Friday, August 19, 2016

my little homophobe

(i wish the following story reflected better on me)

well, i met a homophobe the other day.
and i'm telling you this because i haven't had an interaction with an overt, unapologetic homophobe since i was 13 years old.*
THAT's how sheltered my life is. i so rarely have to deal with in-my-face ignorance that i tend to think it doesn't really exist (except in presidential campaigns (zing!)).
i mean, i know that all those "-isms" exist, but in my circumstance, i see them in subtle undertones. i see them in patronizing, throw away comments in passing. i'm used to dealing with the -isms that are apparent in what's NOT being said, so that if i point something out as being homophobic or racist or sexist, people can tell me i'm crazy and over-sensitive. those are the interactions i'm used to.

i'm not going to lie, i didn't know how to react to my homophobe. i'm going to tell you about our conversation because i feel like a few of you are probably thinking, "you're just crazy and over-sensitive."

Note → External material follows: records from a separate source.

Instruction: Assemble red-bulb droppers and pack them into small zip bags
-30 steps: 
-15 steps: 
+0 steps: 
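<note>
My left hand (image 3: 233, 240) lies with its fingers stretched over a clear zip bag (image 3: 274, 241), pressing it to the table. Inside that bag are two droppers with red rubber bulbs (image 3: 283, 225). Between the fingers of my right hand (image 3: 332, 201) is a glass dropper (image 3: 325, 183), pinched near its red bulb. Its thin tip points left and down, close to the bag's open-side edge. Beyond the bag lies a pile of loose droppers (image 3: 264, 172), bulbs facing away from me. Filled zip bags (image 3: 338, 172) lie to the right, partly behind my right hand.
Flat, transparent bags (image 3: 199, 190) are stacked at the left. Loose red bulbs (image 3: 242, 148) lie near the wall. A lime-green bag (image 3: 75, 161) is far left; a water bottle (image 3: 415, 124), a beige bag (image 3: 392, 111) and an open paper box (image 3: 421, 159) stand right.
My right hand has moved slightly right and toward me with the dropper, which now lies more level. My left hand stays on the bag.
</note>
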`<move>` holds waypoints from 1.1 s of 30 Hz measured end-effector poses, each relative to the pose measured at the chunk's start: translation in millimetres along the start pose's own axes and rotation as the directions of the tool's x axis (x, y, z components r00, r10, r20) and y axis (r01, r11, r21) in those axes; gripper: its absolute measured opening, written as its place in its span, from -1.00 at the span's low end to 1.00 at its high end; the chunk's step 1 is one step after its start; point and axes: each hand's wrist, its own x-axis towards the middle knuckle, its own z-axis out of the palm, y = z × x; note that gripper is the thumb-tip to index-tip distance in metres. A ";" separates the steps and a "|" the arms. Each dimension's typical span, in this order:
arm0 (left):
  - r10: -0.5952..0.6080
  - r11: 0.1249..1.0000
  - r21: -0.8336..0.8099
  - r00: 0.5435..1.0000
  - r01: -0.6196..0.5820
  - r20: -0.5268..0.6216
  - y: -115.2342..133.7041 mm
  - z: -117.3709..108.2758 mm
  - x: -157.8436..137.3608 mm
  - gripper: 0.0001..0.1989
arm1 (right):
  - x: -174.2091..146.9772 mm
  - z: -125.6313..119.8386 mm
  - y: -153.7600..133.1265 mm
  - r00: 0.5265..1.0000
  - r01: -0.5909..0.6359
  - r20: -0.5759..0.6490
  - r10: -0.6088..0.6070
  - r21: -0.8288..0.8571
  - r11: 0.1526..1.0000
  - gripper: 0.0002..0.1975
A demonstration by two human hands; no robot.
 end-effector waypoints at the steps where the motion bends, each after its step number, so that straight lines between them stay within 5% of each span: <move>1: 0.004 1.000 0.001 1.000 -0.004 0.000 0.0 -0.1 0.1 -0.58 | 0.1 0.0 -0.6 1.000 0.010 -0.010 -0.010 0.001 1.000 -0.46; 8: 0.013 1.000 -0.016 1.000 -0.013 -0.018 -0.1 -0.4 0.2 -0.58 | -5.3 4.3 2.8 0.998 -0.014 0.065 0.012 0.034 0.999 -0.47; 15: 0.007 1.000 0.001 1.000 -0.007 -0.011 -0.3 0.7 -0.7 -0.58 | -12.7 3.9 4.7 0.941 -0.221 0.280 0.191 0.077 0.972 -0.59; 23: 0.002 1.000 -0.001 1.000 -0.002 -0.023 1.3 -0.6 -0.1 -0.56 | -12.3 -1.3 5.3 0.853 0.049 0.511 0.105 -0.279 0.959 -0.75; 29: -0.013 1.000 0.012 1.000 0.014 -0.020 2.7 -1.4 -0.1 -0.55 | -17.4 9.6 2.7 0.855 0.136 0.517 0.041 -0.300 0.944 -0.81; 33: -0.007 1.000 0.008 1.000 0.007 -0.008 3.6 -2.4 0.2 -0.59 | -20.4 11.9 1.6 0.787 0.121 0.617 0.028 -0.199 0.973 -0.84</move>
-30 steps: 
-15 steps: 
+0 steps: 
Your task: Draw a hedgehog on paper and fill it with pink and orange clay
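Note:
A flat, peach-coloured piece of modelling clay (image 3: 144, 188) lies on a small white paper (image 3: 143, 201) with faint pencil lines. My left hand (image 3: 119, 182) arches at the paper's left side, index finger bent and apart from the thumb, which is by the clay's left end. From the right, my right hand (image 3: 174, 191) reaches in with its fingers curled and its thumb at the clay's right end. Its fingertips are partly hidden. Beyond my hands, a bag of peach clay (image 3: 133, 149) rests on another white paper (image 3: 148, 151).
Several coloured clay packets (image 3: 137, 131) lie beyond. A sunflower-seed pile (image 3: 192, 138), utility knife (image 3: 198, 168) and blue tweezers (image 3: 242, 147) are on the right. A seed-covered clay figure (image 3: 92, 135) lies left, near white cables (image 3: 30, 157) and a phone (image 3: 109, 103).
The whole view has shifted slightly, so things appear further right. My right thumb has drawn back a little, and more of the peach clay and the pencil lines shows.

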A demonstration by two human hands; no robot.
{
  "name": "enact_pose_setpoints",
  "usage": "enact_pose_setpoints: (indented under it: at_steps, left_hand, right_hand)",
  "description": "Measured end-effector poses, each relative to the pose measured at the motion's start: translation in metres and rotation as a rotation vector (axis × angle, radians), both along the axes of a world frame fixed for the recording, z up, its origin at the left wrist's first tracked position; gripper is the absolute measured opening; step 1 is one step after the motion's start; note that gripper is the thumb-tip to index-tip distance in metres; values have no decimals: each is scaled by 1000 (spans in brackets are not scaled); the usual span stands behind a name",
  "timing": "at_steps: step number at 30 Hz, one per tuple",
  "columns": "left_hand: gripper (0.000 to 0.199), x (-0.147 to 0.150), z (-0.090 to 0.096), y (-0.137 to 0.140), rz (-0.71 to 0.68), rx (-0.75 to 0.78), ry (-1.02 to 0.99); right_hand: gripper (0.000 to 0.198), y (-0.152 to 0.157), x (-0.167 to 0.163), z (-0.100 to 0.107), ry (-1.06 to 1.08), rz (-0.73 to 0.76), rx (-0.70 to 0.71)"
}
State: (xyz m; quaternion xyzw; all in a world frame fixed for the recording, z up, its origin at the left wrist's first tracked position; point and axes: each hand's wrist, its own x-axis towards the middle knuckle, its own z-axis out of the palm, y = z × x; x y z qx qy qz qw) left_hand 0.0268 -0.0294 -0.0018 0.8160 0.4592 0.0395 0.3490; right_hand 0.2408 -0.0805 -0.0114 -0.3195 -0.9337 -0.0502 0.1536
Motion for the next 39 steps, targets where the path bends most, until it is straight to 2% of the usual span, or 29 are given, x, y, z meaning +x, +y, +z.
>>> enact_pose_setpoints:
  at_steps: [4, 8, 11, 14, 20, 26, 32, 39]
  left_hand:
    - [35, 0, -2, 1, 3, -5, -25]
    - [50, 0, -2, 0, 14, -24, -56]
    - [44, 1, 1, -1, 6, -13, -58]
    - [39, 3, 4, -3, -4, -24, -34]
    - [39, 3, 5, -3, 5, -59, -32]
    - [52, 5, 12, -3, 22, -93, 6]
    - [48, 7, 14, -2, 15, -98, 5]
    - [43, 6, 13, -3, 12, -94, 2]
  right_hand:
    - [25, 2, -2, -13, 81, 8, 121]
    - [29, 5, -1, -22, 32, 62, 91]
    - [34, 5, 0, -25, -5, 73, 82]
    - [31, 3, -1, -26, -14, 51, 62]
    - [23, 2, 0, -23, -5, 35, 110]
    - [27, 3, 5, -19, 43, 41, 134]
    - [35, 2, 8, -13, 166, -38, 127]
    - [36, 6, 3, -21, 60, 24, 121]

i was making polite conversation with this guy at a bonfire and he asked me what area i live in and if i like it and if there's somewhere else i'd rather live. and i think i said something about how i love where i live, but it think it would also be cool to live in the heart of downtown or in the lower avenues (the first neighborhood built in salt lake. it's kind of a cool, artsy area). and he said, "the avenues? isn't that where the gays live?"
and i wasn't sure what he said, so i was like, "gangs?"
and he was like, "no. the gays."
and so i ever so eloquently was like, "...i mean... i'm sure some... i don't... i think 'the gays' are everywhere, dude."
so then he upped the ante and said, "i'd never want to live in the avenues. i'm afraid i'd get raped."
and so i ever so eloquently inquired, "...you think that if you lived in the aves, you'd get raped?"
"by the gays."
"... i don't think that's a thing."
"listen, i'm from atlanta. so i know."
"are gay people doing a lot of raping in atlanta?"
"... i'm just saying that i'm from atlanta. so i know what i'm talking about."
"i just... i mean... i don't think you need to worry. none of my gay friends have ever mentioned the need to start a raping epidemic. but, granted, they don't live in the avenues."
"oh, ya?"
"and if anything, i think i'm in more danger of getting raped by being around [as i look dude right in the eyes] straight men."
[awkward laugh]
and then i every so elequently shut it down, "well, i'm going to head home. bye."

guys, it was super awkward. his nonchalance and his assumption that i would agree with what he was saying threw me for a loop. so i defaulted to sarcasm because that's what i know how to do. however, i keep thinking about this conversation and if i should've done more. i keep trying to think what i would want my friends to say to someone who was nonchalantly saying hateful, but absurdly ignorant statements about my sexuality or my gender or my religion, and i think i'd be okay with mockery. but, again, i've never had to deal with constant, in-my-face, make-me-fear-my-physical-safety hatred because of my sexuality or gender or religion. i'm used to homophobia and sexism in undertones, and sarcasm and mockery are truly the best way to hit back at that. but maybe the best way to deal with out-in-the-open bigotry is out-in-the-open "you are foolish and wrong and you need to stop talking"-otry.
this is new to me.
and i'm so sorry to the many people for whom this is not new. i am so sorry.



*when i was either in 8th or 9th grade, a group of students at my high school started a "s.a.f.e." petition in an effort to get rid of our school's gay/straight alliance club. in response, the school board got rid of all non-academic clubs at my school.